Tegar menggaruk-garuk kepala sambil sedikit gugup. "Kamu... mau ke kantin, ya? Kalau gak keberatan, aku boleh ikut gak?"

Adel yang berdiri di samping Leya, tersenyum kecil sambil melirik ke arah Leya. "Wah, kayaknya ada yang mau nganterin kita ke kantin nih, Ley," canda Adel, setengah menggoda.

Leya sedikit tersenyum, tapi merasa canggung. "Ah, gak usah, Teg. Aku kan rame-rame sama temen-temen."

Tegar tertawa, mencoba bersikap santai meski terlihat sedikit kecewa. "Iya, gak apa-apa kok. Aku cuma mau ngajak ngobrol sebentar."

Leya mengangguk sopan. "Makasih ya, Tegarr. Tapi aku mau sama temen temenku ajaa."

Aol, yang mendengar percakapan itu dari belakang, ikut menyahut sambil bercanda, "Wah, Tegar! Sabar ya. Kayaknya Leya udah cukup dijaga sama kami berenam."

Semua tertawa, termasuk Tegar yang berusaha menyembunyikan rasa malunya. Setelah Tegar kembali ke kelasnya, Leya dan teman-temannya lanjut ke kantin. Namun, di perjalanan, Adel tampak memperhatikan Leya dengan tatapan yang sedikit aneh.

"Ley, kamu tahu gak kalau Tegar itu suka sama kamu?" tanya Adel sambil tersenyum kecil.

Leya mengerutkan kening. "Ah, masa sih? Aku gak tahu tuh."

Nopi ikut nimbrung. "Iyalah, Ley! Tiap kamu lewat kelasnya, dia pasti langsung nungguin buat manggil kamu."

Leya hanya menggeleng dan tersenyum canggung. "Ih, jadi gak enak deh kalau ketemu dia."

Saat mereka sampai di kantin, keenam sahabat itu langsung duduk di meja favorit mereka dan memesan makanan. Mereka makan sambil tertawa-tawa, ngobrol tentang berbagai hal, mulai dari pelajaran sampai cerita-cerita lucu di kelas.

Tegar beberapa kali terlihat lewat di depan kantin, mungkin ingin memastikan Leya masih di sana. Setiap kali Tegar muncul, teman-teman Leya, terutama Aol dan Reni, pasti langsung heboh menggodanya.

"Eh, lihat tuh, Lay! 'Penggemar' kamu dateng lagi," kata Reni sambil cekikikan.

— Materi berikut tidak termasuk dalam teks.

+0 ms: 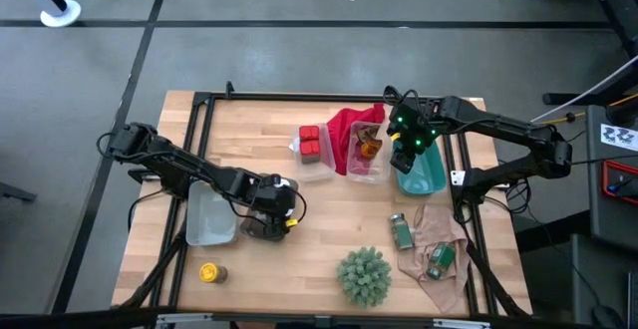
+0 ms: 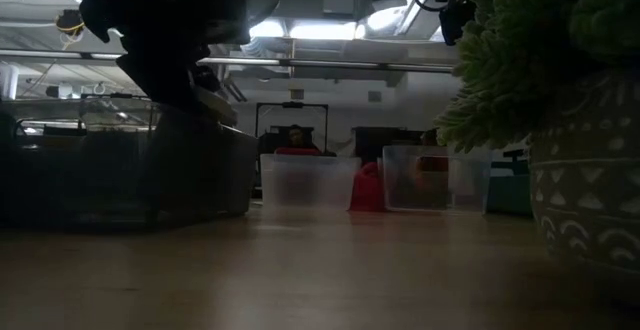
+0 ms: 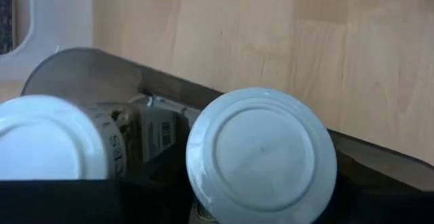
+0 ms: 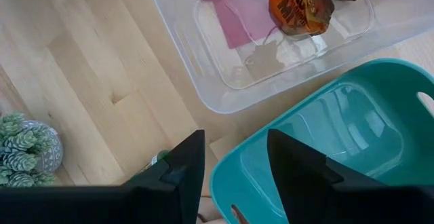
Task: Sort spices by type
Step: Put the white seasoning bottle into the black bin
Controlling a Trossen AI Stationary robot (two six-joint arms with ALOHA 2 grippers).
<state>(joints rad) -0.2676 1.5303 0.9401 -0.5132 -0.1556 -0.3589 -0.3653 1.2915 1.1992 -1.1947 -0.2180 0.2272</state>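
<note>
My left gripper is over a dark container beside a clear bin, shut on a white-topped jar. A second white-topped jar lies in the dark container. My right gripper hovers open over the rim of a teal bin. Two red tins sit in a clear bin. A brown-amber jar lies in another clear bin with a red cloth. Two green-labelled jars lie on a beige cloth. A yellow-capped jar stands on the table. My left gripper comes from above, pointing down, with the white-topped jar between its two fingers. The jar's round lid faces the wrist camera, so the jar stands upright in the hold. The lid hides where the fingers meet the jar's body.
A spiky green plant in a patterned pot stands near the table's near edge and fills the right of the low view. A black frame runs round the table. Bare wood lies between the dark container and the plant.
</note>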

Leya langsung menunduk dan pura-pura sibuk makan. "Ya ampun, jangan pada ngeledek gitu, dong. Kasihan Tegar."

Adel tersenyum sambil berkata pelan, "Sabar aja, Ley. Kadang ada yang suka kita, tapi belum tentu kita bisa balas perasaannya."

Leya menatap Adel dan mengangguk pelan. "Iya, bener juga. Aku cuma gak pengen ada yang merasa gak nyaman."

Leya sempat berpikir tentang Tegar dan bagaimana ia merasa sangat canggung dan risih dengan perhatian lebih yang tegar kasih untuk leya dan itu lebih dari sekedar teman. Adel, yang biasanya mengerti isi hati Leya, hanya tersenyum dan memberi dukungan tanpa banyak bertanya.

Dalam hati, Adel sebenarnya menyimpan perasaan pada seseorang juga yaitu Rehan dari tim futsal. Namun, Adel belum pernah bercerita pada siapa pun, termasuk Leya, karena takut menambah beban pikiran sahabatnya.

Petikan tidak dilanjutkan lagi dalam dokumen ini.